AAA is an architectural framework that provides a simple way to enforce network access control policy on network devices. AAA stands for authentication, authorization, and accounting, and each service is responsible for performing different actions. 

The questions that AAA tries to answer for each user or device are:

  • Authentication: Who are you?
  • Authorization: What are you allowed to do?
  • Accounting: What did you do?

Authentication is all about determining the users’ identities. Authorization is about defining the privileges they get after successful authentication, and accounting keeps track of what those individual users have done before.

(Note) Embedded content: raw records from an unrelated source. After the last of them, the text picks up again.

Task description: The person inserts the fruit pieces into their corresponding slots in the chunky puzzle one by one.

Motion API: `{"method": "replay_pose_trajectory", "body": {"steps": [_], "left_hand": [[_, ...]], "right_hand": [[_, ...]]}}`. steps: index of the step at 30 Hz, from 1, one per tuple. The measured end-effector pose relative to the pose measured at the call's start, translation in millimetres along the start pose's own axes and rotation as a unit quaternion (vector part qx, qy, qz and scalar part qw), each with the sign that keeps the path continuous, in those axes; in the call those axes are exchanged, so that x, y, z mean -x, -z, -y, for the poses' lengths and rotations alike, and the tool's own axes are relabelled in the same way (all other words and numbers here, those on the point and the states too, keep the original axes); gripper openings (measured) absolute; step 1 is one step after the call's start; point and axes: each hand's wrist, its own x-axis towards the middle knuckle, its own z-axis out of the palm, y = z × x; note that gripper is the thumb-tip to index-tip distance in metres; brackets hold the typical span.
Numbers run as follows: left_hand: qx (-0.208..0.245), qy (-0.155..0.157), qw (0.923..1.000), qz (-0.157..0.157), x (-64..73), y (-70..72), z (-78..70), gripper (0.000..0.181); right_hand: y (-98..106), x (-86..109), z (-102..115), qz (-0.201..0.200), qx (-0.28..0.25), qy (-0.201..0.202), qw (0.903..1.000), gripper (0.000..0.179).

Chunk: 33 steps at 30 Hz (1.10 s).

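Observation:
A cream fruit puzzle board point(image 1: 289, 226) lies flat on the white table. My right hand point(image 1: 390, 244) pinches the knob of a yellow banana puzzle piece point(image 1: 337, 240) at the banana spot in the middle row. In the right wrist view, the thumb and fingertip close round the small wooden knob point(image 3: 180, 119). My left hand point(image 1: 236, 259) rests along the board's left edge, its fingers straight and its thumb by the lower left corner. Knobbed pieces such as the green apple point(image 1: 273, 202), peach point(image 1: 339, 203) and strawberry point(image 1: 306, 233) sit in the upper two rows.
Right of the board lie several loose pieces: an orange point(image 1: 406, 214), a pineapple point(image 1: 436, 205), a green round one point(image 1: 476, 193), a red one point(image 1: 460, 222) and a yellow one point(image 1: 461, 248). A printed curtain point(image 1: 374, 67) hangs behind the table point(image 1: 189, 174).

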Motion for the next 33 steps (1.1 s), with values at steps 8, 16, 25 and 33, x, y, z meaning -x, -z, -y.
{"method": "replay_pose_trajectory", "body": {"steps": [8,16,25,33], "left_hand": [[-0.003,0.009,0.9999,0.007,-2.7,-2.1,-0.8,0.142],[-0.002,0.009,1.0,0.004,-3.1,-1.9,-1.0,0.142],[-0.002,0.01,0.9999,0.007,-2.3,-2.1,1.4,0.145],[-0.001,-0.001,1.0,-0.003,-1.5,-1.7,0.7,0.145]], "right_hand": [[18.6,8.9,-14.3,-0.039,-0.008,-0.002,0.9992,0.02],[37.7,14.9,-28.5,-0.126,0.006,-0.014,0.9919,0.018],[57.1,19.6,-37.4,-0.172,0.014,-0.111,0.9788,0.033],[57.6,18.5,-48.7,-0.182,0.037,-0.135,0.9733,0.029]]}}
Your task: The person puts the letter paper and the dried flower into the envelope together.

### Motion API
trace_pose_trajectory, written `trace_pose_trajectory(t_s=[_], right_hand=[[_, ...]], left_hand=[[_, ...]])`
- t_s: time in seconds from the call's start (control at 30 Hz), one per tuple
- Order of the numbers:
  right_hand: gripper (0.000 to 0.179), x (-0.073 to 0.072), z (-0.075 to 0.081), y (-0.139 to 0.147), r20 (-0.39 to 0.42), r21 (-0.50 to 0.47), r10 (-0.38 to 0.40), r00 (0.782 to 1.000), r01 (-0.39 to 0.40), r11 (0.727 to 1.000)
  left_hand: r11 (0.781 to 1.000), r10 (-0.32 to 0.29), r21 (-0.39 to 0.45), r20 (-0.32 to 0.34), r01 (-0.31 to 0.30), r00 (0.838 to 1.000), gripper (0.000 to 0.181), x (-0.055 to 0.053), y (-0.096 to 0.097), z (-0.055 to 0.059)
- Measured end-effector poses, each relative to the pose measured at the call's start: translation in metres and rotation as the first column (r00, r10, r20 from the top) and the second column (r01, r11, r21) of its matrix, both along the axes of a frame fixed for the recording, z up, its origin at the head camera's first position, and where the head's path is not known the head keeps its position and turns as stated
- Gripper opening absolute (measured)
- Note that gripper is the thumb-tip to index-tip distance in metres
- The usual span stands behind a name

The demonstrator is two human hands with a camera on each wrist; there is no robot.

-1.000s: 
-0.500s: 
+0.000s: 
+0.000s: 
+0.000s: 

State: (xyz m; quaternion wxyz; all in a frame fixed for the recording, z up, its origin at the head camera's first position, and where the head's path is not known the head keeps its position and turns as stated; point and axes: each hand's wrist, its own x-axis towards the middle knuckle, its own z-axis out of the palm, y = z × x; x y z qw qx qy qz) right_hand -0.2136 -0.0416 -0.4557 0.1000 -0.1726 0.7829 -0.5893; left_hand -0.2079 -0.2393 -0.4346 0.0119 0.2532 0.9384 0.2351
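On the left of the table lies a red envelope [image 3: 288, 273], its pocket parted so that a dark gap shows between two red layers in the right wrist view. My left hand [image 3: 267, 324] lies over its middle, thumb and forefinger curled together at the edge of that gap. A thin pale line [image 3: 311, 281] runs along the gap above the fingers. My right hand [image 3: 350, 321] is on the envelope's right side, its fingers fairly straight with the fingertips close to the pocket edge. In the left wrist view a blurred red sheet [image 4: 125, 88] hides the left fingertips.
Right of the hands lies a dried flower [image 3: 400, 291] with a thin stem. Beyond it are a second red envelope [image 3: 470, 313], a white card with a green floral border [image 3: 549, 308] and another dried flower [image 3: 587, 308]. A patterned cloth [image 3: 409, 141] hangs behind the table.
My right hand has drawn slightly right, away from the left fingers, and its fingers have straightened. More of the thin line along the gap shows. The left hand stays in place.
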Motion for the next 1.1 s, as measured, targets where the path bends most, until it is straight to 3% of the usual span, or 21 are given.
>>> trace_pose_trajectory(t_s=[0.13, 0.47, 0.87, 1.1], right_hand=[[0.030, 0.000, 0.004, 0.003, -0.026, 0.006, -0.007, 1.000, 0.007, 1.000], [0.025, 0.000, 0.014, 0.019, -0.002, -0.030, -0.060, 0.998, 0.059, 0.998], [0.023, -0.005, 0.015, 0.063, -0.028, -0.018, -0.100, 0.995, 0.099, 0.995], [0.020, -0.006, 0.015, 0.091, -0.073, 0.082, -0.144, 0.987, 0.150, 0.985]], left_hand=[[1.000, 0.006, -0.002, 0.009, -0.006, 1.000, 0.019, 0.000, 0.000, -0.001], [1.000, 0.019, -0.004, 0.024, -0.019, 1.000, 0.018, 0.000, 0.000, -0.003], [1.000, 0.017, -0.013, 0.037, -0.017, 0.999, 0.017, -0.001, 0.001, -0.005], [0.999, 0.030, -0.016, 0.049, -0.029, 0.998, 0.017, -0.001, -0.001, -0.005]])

Local AAA is the preferred solution in small networks, such as branch offices, where the number of users is small and changes rarely happen. However, there are better approaches than using the local database of the devices for AAA services for large enterprises with hundreds or even thousands of users.

In such a case, centralized AAA is the better option, provides flexibility, and allows you to continue using the existing user ID repository, such as an Active Directory, when there is one.

Using AAA provides many benefits, including scalability, redundancy, increased flexibility, support for standardized and proprietary authentication methods, and granular control of access configuration.

Graphical representation of local and centralized AAA process in action

As you can see in the image above, the AAA process is straightforward to understand.

During the authentication process, the user must identify themselves, and their provided credentials get checked against the local database of the switch or an external AAA server, such as Cisco ISE.  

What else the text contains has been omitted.